The Possibilities of ID Management in a Digital Society
Feb. 18, 2020
Digitalized personal identity information (aggregated information containing various attributes about a person such as their name, address, etc.), commonly referred to as one’s “digital identity”, has made it possible for service providers to identify individual users based on their information and thereby provide optimized services depending on user attributes. Nomura Research Institute (NRI), together with NRI SecureTechnologies (NRI Secure) and JCB, jointly issued a report in November 2019 on the latest digital identity trends titled “Digital Identity: Self-Sovereign / Decentralized Identities”. We spoke with Natsuhiko Sakimura and Hideyuki Fujii, who are experts in this field, about the current state of digital identities, the latest developments, and what sorts of discussions Japan should be pursuing in the interest of utilizing this technology.
The history of ID management from common keys to self-sovereign identity
When you hear the word ID, you probably tend to think of more recent examples, related to computers and how they have permeated every aspect of our lives. However, we want you to think about the famous tale of “Alibaba and the Forty Thieves”. In this tale, the thieves recite the spell “open sesame” to gain access to the treasure hidden away in a cave, and this is really no different from the kind of authentication key that is handled in ID management. Since this authentication key was a “weak (short) long-term shared key,” it was divulged to another person (Alibaba), so ID management ultimately failed, and in the end the thieves were dispossessed of all their treasure and perished. However, we ought not to make light of the thieves. In Japan, weak long-term shared keys in the form of “shared passwords” are still sometimes assigned for administrator authority. We believe companies that do this could learn a lesson from this literary work.
Given all this, IDs that platformers like GAFA or states have the authority to erase do involve some risks, and that is why we are now seeing a new approach in the form of “self-sovereign / decentralized identities”, which allow users to use IDs that they have created themselves so that users can personally control their own data.

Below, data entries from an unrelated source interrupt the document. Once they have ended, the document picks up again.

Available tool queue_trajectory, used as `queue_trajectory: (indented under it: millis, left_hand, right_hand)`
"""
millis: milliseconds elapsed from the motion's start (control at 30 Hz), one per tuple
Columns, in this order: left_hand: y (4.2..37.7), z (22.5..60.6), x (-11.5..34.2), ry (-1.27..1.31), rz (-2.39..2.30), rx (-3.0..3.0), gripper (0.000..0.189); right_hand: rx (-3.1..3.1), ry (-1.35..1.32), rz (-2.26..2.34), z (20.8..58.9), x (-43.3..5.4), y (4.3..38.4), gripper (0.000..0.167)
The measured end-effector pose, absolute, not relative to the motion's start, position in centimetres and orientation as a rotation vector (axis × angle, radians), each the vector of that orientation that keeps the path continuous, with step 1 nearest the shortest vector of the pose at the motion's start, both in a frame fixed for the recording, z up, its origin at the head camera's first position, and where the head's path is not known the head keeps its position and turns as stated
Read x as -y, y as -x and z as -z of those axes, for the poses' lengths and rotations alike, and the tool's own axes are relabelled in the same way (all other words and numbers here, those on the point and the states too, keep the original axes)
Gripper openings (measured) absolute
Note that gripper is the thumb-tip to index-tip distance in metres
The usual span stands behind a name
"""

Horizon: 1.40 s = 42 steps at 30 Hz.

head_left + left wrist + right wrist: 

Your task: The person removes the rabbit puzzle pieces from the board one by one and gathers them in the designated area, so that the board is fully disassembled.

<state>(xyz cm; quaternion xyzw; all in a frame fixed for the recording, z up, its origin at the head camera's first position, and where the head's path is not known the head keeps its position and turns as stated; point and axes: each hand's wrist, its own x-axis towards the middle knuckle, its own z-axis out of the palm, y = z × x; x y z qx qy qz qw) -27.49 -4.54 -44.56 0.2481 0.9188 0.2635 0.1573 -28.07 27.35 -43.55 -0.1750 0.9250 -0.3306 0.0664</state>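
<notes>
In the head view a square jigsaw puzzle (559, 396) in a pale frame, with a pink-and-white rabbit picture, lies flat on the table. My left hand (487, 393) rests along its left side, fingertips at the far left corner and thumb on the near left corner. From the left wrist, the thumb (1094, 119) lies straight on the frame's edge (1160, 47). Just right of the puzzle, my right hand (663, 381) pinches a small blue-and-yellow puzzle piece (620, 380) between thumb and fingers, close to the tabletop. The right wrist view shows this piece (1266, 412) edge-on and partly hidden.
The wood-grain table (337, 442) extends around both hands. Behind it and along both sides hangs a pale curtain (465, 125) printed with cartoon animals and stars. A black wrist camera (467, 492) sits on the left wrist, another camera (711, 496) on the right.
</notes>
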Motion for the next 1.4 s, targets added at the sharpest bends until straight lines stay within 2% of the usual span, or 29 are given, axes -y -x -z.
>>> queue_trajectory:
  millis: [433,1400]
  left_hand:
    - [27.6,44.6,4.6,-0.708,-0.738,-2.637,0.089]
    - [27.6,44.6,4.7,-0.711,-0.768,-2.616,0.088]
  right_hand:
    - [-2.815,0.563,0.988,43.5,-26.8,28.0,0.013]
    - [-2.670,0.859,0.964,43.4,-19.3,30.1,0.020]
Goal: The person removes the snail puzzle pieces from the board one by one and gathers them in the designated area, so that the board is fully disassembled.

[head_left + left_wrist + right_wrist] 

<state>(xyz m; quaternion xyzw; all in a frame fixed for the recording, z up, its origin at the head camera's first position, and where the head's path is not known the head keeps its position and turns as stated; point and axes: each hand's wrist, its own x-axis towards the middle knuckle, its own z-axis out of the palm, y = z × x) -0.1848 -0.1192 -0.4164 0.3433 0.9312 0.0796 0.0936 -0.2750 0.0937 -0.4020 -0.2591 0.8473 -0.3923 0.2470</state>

Efforts are also actively underway toward standardizing self-sovereign / decentralized identity management. In May 2017, the Decentralized Identity Foundation (DIF) was established as an organization for considering various technical specifications related to decentralized ID coordination. Over 70 companies mainly consisting of US firms have joined as members thus far, and the organization has been holding discussions on the standardization of decentralized IDs. Apart from this, the World Wide Web Consortium (W3C)—which is working to standardizing web technologies—and various other organizations have been looking into ways of implementing self-sovereign / decentralized identity technology.
Pioneering efforts in Canada and the EU regarding digital identities
In terms of initiatives related to self-sovereign / decentralized identities, there is a non-profit organization in Canada known as DIACC (Digital ID & Authentication Council of Canada), whose memberships consists of public organizations and private companies working to develop digital identity and authentication frameworks. DIACC has been conducting proof-of-concept experiments for using the blockchain to link verified identity information involved in banking.
How digital identity technology can coexist with super cities, information banks, and other initiatives
In Japan, meanwhile, based on the concept of “super cities” which is primarily under consideration by the Cabinet Office, a movement is underway to form links between all manner of services that would support super city development, and to adopt an “urban OS” for the architecture involved, with the ultimate goal being reusability and coordination with other cities.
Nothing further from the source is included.